The others were alive and were determined to be current voters.
“Our agents investigated all individuals that Cyber Ninjas were dead and many were very surprised to learn they were allegedly deceased,” he wrote.
Spokespeople for Cyber Ninjas and Fann did not immediately respond to requests for comment.
Brnovich wrote that his integrity unit also received reports of hundreds more dead voters from other sources. A separate report submitted to the attorney general’s office did not distinguish between dead voters and dead registrants.
“Once again, these claims were thoroughly investigated and resulted in only a handful of potential cases,” the letter said. “Some were so absurd the names and birthdates didn’t even match the deceased, and others included dates of death after the election.”

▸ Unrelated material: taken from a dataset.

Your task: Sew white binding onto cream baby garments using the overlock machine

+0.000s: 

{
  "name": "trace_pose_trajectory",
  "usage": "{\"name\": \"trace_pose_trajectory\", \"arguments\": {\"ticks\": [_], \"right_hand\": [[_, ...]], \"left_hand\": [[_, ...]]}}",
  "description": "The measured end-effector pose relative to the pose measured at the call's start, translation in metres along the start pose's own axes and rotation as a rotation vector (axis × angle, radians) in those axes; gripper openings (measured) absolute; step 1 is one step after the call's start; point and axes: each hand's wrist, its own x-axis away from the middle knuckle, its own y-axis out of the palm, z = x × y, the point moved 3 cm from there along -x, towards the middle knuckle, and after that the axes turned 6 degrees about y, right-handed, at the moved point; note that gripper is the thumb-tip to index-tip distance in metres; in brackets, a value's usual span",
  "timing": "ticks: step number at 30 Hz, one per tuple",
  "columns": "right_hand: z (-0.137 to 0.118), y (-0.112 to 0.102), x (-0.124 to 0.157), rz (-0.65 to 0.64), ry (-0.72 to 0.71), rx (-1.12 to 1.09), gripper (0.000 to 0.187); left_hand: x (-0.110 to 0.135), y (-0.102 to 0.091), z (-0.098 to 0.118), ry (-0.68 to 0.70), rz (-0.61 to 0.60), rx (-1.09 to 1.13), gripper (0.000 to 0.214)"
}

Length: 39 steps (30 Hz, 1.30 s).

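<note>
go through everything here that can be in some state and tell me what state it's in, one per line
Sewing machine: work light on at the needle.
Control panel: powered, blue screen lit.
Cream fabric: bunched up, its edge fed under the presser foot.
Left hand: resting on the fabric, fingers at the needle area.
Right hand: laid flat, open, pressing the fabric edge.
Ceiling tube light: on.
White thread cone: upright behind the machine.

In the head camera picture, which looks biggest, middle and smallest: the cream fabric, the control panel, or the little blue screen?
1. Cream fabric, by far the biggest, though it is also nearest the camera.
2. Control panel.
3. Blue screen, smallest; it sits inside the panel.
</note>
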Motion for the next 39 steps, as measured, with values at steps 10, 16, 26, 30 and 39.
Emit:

Though he supported the state Senate’s authority to conduct the ballot review, the allegations of “widespread deceased other voters from the Senate Audit and complaints … are insufficient and not corroborated.”
Brnovich’s letter comes a day before Arizona’s primary election, where he is vying for the Republican nomination for the US Senate. Trump, who did not endorse him, has blasted him for not doing enough to get to the bottom of his unfounded allegations of widespread fraud he claims led to his loss.
Brnovich served as a witness in certifying the 2020 election results and later blamed Trump’s loss on unpopularity. Brnovich’s GOP rivals have accused him of dragging out his in an attempt to curry favor with Trump supporters. Brnovich has maintained that he would take as long as his office needed to investigate.